Acta humanistica et scientifica Universitatis Sangio Kyotensis - Social science series (p. 9-11).

[Lettre 8]


A Monsieur H. E. Say

Chez Mess. Delaroche Delessert & Cie

Au Havre

Mai 1822

Voyage au Havre

Paris mardi 28 mai 1822.

Rien de nouveau, mon cher Horace, à te mander en réponse à ta lettre du 25 mai. Nous sommes fachés d’apprendre que le voyage ait fatigué tes yeux. Il faudra te précautionner en revenant, dusse-tu avoir un eventail & faire rire tes compagnons. Ton grand père de qui nous tenons d’assez mauvaises paires d’yeux m’a toujours dit qu’il fallait se defier du grand jour des voyages. Ton oncle Horace, en prenant les précautions convenables, avait réussi à fortifier ses yeux ; tellement qu’en Egypte, où nos compatriotes furent souvent affligés d’Ophtalmies, il ne m’est jamais revenu qu’il ait souffert par là.

Je suis fort aise que ton voyage te promette quelques affaires ; comme c’est ce qui te manque, peut etre qu’un voyage, à St Malo, Lorient, Nantes, La rochelle, Bordeaux et Bayonne, vaudrait la peine & les frais qu’il t’occasionnerait. Je pense que ton imagination travaille sur les moyens d’etendre tes affaires & que tu es bien prévenu qu’il faut faire dix tentatives pour en voir réussir une seule. Ensuite les affaires viennent d’elles-mêmes.

Jamesεest venu diner avec nous samedi ; Dimanche il a été à la Campagne & hier il a dû t’informer de ce qu’il a fait en conséquence des directions que tu lui as données. Alfred ne put pas aller garder le bureau hier matin. Il etait encore à Roissy chez son camarade Buquet à 5 lieues de Paris. Il en est revenu hier soir fort satisfait ; mais son œil est toujours au même etat (plutot mieux que plus mal) Ta Maman alla au bureau à sa place, mais il ne vint personne. J’allai avec Octavieι au sallon où nous vimes les nouveaux tableaux. Corine, Granet, Booz & Ruth de Hersent et une bataille de Bellanger qui n’est pas annoncée sur le livret mais qu’on dit etre la bataille de la Moscowa.

Corine me fit plaisir : pureté & elegance de dessin, sagesse dans les poses, harmonie dans les couleurs ; mais pas assez de lumieres pour des figures en plein air & un fonds lourd sur lequel ne se détachent pas bien les premiers plans. Granet est charmant ; mais il fera bien de songer à d’autres tableaux qui ne soient pas eclairés par le fond. Celui ci ne me parait pas si frappant que ses capucins.

Comme nous sortions le Duc d’Orléans, femme, sœurs, enfans, entrerent au sallon.

Nous remarquames qu’ils sont venus un jour & à une heure tres publique pour faire le pendant de ceux qui y sont allés samedi, en interdisant l’entrée à tout le monde.

Rien en politique qui ne soit dans les journaux.

Nous sommes tous invités (toi inclus) au bal chez les Mechin pour Jeudi. C’est pour la noce de leur protegée qui a epousé hier le fils de Pontécoulant. Nous irons. Mais préalablement j’irai faire visite à St Ouenμ d’où je n’ai point encore reçu de nouvelles. Je ne présume pas que le pere soit faché contre nous ; je croirais plutot qu’il aura renvoyé ta lettre à sa maison ; et qu’il ne m’aura pas répondu pour ne point prendre d’engagement.

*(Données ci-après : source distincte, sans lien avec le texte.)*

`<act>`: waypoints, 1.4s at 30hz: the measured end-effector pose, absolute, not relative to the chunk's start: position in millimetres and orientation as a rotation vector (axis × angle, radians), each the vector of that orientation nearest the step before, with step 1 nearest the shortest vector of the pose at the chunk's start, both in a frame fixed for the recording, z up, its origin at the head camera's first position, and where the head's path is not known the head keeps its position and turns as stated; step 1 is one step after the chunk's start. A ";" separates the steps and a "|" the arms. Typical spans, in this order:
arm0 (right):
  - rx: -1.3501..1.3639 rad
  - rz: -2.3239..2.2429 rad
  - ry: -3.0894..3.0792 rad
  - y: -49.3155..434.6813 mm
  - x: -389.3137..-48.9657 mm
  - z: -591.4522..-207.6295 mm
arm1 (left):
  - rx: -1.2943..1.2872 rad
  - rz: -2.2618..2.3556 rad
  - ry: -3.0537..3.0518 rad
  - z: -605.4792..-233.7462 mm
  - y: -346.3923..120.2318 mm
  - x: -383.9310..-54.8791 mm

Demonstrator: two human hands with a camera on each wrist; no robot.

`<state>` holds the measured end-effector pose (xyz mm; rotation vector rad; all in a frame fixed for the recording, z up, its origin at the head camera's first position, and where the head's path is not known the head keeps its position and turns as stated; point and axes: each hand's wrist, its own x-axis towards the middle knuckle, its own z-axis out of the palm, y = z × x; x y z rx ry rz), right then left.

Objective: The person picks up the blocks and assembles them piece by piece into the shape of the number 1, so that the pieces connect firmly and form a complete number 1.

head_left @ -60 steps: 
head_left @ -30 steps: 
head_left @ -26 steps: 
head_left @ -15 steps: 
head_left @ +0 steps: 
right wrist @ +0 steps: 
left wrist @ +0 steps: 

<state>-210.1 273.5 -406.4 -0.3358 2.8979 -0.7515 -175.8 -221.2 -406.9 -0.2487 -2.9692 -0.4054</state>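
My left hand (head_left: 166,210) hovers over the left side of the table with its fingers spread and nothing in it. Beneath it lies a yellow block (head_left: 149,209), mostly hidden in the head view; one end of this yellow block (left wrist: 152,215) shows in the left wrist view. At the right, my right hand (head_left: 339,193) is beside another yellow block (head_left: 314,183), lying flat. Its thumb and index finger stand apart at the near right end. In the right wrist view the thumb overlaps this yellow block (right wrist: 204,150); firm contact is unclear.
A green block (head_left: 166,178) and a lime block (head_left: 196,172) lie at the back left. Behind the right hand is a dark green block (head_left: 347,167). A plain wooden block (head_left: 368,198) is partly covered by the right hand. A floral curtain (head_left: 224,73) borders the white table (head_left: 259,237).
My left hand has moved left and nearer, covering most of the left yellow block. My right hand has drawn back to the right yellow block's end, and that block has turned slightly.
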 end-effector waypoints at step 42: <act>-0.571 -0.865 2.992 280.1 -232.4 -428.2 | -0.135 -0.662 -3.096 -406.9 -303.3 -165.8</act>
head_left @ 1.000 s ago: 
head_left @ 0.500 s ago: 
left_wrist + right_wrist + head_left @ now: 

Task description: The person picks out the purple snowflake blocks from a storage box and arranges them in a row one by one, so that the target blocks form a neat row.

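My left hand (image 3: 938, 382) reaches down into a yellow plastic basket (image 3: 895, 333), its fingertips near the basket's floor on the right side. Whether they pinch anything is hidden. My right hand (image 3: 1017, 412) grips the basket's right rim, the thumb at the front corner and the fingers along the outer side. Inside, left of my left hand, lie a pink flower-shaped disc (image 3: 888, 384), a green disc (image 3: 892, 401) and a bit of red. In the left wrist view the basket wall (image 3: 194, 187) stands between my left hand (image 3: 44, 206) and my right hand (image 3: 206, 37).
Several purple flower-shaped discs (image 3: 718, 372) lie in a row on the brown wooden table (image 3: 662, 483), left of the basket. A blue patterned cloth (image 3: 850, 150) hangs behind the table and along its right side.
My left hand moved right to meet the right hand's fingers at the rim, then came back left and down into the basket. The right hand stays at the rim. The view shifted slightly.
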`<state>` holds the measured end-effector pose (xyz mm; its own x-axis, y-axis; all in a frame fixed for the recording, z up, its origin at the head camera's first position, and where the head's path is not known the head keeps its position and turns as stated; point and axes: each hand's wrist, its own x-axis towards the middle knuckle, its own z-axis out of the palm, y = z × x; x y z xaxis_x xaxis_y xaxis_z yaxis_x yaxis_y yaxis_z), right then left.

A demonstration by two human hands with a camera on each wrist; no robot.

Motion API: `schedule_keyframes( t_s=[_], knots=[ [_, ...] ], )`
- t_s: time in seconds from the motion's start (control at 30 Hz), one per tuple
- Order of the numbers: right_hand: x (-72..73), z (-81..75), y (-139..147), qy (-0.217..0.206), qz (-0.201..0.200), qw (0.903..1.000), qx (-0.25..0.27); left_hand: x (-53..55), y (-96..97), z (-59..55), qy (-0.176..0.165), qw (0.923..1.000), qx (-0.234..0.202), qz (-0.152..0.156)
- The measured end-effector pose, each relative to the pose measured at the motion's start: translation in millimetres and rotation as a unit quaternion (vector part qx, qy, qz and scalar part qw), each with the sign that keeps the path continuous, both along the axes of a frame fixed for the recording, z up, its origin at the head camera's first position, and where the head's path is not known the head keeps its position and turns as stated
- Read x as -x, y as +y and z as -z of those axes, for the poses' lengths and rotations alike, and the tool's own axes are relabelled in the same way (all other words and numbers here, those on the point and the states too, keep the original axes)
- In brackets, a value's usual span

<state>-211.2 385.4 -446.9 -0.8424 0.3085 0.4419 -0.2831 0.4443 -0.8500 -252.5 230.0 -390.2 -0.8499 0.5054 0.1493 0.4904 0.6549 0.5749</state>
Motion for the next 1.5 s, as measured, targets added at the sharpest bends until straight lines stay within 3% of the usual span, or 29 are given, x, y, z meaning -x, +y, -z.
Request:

Nous avons reçu ce matin une lettre de la Tante Duvoisin qui est toujours au même etat et qui ne semble pas fort attachée à une vie aussi triste ; mais helas !, il y a une partie du sort de chacun de nous qu’il n’est pas en notre pouvoir de changer.

Nos santés sont bonnes et nous t’embrassons tendrement. Nous avons fait tes complimens aurez- de-chaussée, où tout va comme à l’ordinaire. Crois au sincere attachement de ton affectionné pere.

J. B. S.

Mon amie Natalie Roudot m’ayant demandé un autographe de mon père, je me fais un plaisir de lui offrir cette lettre.